# Exercise details:
Across the whole listing, filter for the string "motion" and copy every line that has it.

------ Data provided ------

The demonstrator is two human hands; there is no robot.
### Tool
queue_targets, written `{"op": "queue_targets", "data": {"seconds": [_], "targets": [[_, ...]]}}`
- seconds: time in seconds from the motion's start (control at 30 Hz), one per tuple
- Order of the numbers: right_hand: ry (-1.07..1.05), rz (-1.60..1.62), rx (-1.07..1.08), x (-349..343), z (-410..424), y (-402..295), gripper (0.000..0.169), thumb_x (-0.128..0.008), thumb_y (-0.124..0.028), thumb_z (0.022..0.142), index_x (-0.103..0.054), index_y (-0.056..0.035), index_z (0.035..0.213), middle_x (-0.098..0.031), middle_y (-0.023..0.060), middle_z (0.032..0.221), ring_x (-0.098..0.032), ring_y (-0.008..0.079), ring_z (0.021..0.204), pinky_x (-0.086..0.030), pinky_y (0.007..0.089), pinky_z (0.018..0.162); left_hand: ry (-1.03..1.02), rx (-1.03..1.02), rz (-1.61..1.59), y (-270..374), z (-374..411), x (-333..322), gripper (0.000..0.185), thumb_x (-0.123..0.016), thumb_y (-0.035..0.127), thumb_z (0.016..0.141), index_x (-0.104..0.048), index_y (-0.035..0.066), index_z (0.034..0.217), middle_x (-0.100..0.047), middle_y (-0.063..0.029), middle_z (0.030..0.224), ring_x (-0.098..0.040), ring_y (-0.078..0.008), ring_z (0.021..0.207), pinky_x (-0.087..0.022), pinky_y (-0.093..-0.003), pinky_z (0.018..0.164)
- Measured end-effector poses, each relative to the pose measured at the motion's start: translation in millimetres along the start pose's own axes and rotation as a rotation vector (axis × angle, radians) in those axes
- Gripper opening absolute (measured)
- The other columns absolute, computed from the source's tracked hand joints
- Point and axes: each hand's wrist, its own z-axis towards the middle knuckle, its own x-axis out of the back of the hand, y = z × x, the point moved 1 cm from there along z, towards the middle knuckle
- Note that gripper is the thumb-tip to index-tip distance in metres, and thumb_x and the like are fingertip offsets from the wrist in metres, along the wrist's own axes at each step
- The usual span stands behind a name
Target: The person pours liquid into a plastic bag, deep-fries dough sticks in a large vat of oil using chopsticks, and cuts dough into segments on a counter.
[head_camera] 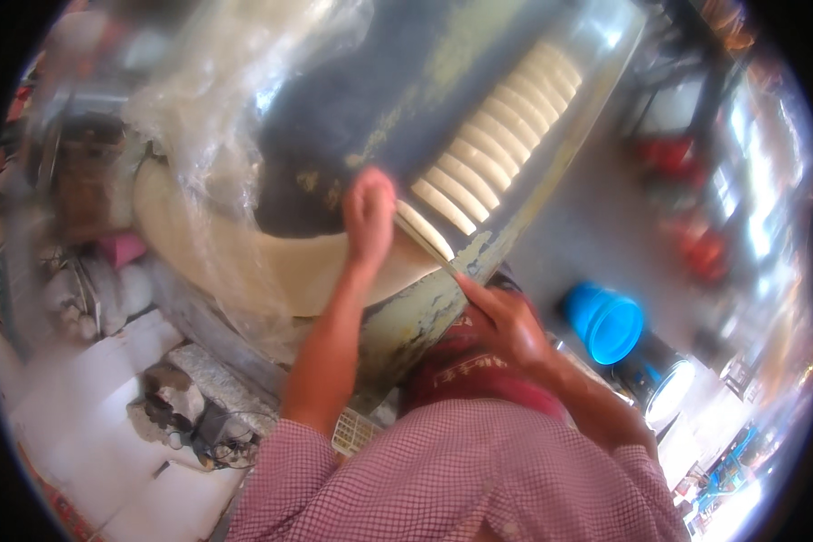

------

# Written response:
- seconds: time in seconds from the motion's start (control at 30 Hz), one per tuple
- Measured end-effector poses, each relative to the pose measured at the motion's start: translation in millimetres along the start pose's own axes and rotation as a rotation vector (axis × angle, radians) in those axes

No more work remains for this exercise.